While the ranges of informality rates recorded by polling places in the 2010 election were similar to those recorded in the 2004 election, the 2007 election had substantially higher proportions of polling places with informality rates between three and four per cent, while the 1984 election had a noticeably higher proportion of polling places with informality rates over eight per cent of votes cast. Appendix D lists all static polling places at the 2010 House of Representatives election where the informality rate was greater than or equal to 10 per cent, as well as the total number of votes cast at these polling places.
(a) Excludes static polling places where less than 100 votes in total were cast. In 2010 includes ordinary votes cast at pre-poll voting centres.

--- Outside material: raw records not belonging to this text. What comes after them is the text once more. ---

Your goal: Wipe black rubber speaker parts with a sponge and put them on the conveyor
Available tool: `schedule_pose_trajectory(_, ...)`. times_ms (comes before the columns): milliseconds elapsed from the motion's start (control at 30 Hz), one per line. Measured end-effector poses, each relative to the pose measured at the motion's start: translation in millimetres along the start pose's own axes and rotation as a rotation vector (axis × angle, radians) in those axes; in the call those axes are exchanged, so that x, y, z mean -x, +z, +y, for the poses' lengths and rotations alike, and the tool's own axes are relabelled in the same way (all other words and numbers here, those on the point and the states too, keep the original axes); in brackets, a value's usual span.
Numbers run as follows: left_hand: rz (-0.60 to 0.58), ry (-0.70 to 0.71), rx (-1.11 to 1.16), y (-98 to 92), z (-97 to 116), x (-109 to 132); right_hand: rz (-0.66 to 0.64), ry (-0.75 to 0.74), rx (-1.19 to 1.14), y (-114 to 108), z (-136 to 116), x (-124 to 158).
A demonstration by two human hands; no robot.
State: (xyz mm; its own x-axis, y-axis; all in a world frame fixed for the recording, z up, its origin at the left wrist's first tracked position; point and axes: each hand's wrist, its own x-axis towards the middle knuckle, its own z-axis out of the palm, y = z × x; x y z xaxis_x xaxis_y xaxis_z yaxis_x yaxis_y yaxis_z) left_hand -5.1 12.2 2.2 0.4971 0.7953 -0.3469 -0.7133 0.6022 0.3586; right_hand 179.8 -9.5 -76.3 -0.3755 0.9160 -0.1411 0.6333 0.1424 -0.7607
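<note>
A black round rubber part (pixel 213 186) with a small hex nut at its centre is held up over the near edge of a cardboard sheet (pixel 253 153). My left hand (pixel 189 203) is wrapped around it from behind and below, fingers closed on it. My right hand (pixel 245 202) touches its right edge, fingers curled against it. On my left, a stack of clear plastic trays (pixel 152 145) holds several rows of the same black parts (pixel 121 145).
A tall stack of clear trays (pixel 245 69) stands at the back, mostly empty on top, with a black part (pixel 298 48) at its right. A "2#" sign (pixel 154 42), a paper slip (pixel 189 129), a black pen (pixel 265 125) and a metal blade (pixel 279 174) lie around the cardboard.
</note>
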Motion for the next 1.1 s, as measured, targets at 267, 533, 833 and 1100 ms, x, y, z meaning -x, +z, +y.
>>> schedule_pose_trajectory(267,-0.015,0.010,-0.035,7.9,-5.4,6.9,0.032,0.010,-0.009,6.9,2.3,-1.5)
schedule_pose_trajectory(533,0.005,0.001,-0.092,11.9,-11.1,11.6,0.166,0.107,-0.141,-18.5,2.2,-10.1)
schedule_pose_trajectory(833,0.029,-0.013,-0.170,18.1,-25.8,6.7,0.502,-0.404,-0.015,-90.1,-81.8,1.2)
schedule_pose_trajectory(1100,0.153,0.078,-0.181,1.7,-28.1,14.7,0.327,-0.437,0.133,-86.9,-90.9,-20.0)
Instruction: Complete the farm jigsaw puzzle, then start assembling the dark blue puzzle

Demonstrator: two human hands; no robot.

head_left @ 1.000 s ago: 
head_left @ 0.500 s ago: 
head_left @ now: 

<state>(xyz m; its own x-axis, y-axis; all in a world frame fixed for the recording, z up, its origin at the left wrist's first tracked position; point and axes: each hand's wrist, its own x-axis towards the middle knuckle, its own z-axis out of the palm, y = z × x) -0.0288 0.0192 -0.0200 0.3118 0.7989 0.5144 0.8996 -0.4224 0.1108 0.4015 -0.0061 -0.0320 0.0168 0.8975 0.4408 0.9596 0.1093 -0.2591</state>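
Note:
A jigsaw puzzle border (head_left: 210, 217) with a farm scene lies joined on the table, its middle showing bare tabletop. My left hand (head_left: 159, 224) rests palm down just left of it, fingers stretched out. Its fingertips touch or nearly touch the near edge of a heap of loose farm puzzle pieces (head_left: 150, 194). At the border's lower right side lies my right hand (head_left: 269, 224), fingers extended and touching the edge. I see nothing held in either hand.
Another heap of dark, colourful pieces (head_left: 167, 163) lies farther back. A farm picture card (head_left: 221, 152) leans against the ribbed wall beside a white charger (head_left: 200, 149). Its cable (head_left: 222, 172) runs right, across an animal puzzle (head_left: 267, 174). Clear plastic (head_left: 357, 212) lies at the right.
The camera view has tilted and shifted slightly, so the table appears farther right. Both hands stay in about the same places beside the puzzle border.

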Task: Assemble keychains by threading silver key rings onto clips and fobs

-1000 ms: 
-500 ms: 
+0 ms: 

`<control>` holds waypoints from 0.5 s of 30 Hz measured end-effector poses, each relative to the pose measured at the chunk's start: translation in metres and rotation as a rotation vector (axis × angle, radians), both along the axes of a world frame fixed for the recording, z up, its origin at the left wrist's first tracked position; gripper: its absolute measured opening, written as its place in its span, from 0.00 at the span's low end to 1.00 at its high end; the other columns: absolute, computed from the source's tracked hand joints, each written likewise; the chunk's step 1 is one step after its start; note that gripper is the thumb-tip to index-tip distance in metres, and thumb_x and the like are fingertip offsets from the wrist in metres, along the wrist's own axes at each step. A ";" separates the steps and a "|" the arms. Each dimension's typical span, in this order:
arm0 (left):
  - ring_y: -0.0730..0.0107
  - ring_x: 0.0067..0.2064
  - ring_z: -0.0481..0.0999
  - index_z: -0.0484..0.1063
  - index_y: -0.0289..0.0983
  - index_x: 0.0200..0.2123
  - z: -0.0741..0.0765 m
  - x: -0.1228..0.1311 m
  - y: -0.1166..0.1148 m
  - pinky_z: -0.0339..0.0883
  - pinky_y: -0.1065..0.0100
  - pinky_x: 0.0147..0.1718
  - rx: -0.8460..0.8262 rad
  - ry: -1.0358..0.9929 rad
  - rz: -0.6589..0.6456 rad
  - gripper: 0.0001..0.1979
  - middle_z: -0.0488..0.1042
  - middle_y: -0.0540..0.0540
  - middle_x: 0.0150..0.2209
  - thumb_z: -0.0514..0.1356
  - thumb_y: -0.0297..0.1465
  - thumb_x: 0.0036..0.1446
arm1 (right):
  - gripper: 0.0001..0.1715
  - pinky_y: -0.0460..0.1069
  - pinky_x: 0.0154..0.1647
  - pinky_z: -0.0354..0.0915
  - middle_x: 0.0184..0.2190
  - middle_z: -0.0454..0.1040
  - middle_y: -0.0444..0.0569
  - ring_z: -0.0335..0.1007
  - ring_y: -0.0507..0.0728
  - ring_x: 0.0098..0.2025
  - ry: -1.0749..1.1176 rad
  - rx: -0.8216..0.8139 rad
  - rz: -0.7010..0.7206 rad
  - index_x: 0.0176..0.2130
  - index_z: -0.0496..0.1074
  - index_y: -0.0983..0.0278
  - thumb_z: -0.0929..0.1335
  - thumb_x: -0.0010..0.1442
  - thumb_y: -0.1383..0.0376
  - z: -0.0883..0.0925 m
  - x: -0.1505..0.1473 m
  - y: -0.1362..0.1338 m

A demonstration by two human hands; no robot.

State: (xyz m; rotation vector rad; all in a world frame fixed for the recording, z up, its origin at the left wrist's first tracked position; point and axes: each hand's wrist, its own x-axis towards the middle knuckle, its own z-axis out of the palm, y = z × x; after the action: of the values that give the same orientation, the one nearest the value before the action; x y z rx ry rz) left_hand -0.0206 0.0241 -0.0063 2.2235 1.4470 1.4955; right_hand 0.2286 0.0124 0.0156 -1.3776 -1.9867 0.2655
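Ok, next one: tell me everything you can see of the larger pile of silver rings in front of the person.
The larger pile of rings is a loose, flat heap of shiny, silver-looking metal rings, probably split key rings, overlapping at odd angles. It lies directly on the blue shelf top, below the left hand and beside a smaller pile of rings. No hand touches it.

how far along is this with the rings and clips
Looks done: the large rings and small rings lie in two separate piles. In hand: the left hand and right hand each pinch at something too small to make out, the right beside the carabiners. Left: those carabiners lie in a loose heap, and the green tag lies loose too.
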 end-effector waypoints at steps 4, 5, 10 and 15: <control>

Source: AEC 1984a–g; AEC 2005b; AEC 2008; AEC 2010b.
4. The number of informal votes at the 1984 House of Representatives election was larger than at any previous election. Party scrutineers at counting centres reported that many electors had recorded a single preference and then stopped, rather than recording consecutive preferences for every candidate on the ballot paper. It was assumed that this could have arisen from electors misunderstanding a television advertisement associated with the introduction of above the line voting in the Senate (AEC 1985, p.1).
5. Preliminary scrutiny is the process where a voter's declaration envelope is checked for a range of requirements that need to be met to allow the declaration envelope to be opened and the vote within admitted to the count. Requirements vary by vote type, but include that the elector is enrolled and that the declaration vote envelope has been appropriately signed and witnessed.
6. Excluding ordinary votes cast at pre-poll voting centres.